One number should be the full reply: how many lines of the material below contain "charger".

• Data block:
■ ■ ■ ■

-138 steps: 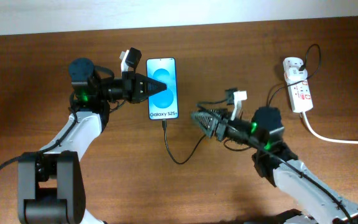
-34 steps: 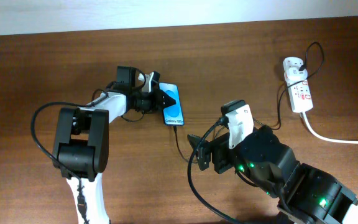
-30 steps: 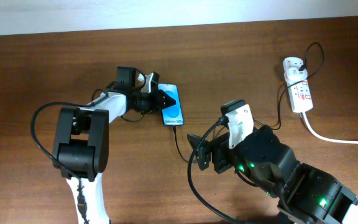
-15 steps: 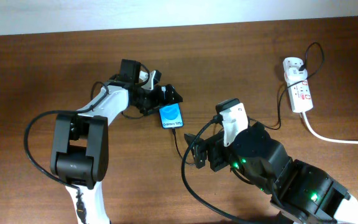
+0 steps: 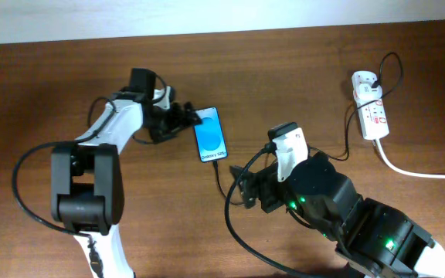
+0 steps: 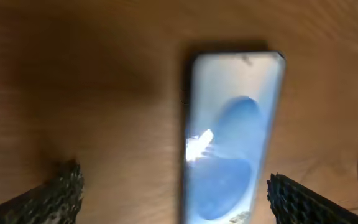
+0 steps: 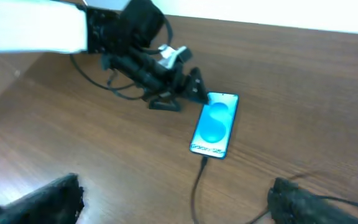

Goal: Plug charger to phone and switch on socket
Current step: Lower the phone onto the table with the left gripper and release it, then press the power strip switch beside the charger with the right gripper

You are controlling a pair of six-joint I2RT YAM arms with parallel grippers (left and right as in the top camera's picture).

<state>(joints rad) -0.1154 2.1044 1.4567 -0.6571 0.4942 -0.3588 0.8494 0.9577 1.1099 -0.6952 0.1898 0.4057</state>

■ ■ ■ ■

• Answer for this exercise:
2